## [About this task]
Within the data that follows, set down exactly the lines from the one containing "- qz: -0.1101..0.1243" through the one containing "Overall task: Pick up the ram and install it", both ends included.

## [Dataset excerpts]
· · · · · · ·

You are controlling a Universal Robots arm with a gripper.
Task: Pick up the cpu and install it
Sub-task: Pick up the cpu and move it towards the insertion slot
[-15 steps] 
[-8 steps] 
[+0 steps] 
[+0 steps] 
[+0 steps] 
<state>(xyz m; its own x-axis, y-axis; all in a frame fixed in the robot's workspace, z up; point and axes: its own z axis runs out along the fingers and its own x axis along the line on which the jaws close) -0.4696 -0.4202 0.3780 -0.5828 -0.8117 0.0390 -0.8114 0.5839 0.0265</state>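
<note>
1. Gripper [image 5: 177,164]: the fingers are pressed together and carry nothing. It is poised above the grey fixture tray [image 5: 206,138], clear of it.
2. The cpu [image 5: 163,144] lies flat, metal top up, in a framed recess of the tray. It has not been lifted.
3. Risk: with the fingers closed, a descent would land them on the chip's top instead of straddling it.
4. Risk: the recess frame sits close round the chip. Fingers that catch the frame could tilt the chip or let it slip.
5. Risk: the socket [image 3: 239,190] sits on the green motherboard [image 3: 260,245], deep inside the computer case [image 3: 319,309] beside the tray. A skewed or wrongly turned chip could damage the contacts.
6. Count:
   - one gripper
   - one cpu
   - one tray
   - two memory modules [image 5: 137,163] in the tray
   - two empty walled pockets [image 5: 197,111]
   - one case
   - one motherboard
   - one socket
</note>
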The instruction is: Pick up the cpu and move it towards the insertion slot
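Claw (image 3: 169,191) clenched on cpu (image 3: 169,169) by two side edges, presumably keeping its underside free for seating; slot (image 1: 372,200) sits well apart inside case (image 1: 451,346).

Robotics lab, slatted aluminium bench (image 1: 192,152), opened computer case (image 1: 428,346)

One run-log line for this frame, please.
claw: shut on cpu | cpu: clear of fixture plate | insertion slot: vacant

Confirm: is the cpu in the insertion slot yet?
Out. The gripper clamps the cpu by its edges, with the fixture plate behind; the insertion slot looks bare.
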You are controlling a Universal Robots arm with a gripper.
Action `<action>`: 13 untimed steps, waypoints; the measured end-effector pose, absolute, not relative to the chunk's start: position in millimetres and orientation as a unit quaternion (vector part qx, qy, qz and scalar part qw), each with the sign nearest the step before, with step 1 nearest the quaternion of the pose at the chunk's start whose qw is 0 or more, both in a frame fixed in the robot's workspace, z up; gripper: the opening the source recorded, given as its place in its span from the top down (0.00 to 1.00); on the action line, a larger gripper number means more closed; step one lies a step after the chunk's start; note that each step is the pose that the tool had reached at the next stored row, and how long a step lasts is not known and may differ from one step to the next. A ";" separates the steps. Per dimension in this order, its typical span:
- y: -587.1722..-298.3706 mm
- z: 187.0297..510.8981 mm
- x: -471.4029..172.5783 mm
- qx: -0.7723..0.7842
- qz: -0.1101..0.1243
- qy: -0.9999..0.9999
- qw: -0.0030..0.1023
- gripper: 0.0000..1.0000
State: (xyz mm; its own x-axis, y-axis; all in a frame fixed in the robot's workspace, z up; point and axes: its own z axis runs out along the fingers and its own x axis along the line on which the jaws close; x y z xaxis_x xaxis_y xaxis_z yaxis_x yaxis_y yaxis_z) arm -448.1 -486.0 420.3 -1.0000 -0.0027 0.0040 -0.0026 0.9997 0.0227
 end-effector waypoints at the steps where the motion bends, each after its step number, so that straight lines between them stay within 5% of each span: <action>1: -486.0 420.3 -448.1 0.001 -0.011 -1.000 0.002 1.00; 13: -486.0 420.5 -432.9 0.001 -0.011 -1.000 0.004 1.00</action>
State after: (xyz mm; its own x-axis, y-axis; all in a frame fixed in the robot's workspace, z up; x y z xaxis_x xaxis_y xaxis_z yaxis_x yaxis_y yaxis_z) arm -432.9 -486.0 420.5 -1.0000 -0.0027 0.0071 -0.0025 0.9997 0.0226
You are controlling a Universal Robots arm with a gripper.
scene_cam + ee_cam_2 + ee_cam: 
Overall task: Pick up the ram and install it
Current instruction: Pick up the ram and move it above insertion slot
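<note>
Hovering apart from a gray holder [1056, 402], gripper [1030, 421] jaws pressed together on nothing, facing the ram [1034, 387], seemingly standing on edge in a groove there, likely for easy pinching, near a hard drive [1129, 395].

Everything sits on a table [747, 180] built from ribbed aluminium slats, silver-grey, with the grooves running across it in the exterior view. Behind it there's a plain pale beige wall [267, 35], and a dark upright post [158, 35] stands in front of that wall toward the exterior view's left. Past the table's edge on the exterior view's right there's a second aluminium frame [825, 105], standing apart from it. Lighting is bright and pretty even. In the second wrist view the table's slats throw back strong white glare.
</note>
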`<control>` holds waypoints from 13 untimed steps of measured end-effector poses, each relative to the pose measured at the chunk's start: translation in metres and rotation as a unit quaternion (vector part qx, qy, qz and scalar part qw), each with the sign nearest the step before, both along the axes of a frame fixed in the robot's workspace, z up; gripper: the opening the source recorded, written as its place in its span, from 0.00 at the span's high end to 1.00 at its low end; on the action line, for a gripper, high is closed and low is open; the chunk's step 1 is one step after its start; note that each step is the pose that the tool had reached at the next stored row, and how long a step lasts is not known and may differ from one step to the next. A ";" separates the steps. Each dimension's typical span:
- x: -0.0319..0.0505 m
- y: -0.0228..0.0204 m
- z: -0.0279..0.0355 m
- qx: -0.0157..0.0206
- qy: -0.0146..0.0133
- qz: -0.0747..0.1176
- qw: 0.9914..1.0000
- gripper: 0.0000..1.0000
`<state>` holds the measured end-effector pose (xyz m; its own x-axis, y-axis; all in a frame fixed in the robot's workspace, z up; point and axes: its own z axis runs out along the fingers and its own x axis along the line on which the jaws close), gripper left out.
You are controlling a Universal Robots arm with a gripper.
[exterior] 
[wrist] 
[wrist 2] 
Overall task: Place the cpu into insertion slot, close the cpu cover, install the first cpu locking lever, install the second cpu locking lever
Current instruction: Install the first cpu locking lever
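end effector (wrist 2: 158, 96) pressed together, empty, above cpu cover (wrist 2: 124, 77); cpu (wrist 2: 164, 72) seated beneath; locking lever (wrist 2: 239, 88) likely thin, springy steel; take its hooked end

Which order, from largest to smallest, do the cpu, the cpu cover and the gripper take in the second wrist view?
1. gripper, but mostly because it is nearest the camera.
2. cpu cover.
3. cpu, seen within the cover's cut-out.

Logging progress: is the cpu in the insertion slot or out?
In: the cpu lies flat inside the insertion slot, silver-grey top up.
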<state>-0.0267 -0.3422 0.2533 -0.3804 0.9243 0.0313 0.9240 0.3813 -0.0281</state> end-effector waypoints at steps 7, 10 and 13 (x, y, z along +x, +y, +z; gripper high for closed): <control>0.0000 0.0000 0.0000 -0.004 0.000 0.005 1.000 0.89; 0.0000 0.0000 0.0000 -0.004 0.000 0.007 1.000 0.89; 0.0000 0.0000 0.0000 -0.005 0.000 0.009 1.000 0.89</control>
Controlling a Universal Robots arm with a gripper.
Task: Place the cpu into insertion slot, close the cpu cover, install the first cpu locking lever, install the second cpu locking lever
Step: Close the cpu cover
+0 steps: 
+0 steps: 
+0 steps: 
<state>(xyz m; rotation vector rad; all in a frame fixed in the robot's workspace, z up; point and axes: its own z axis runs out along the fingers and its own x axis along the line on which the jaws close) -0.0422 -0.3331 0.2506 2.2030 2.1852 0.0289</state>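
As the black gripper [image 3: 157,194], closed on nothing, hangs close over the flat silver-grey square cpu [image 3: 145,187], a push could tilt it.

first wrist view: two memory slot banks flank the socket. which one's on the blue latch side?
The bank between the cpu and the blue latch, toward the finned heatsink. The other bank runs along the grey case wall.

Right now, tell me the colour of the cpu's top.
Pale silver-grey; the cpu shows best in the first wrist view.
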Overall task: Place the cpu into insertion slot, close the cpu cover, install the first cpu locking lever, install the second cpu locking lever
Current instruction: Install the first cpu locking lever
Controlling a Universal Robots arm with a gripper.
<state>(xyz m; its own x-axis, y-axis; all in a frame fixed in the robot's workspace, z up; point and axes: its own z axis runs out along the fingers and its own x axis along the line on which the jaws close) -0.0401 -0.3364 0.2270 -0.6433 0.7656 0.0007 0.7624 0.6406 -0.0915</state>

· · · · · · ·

## [Finished exercise]
- qz: -0.1101..0.1243
- qy: -0.9999..0.9999
- qw: -0.0030..0.1023
- gripper: 0.0000..1.0000
State: (xyz mm; its own x-axis, y-axis; all in a frame fixed in the robot's workspace, z up; point and axes: its own z axis runs out along the fingers and its own x axis along the line on which the jaws close; x y z xaxis_x xaxis_y xaxis_z yaxis_x yaxis_y yaxis_z) arm -448.1 -486.0 420.3 -1.0000 -0.0027 0.0040 -0.0026 0.9997 0.0227
 end-effector waypoints at the steps where the motion bends, each after its step number, so that straight lines between them stay within 5% of each span: <action>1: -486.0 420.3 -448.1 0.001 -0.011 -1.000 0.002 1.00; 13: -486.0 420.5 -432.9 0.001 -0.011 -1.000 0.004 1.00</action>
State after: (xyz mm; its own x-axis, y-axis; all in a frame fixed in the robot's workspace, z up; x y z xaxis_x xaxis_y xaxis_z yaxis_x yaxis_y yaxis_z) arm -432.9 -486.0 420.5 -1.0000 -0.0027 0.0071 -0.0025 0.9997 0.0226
You are controlling a Universal Robots arm with a gripper.
scene_cam + ee_cam_2 + ee_cam: 
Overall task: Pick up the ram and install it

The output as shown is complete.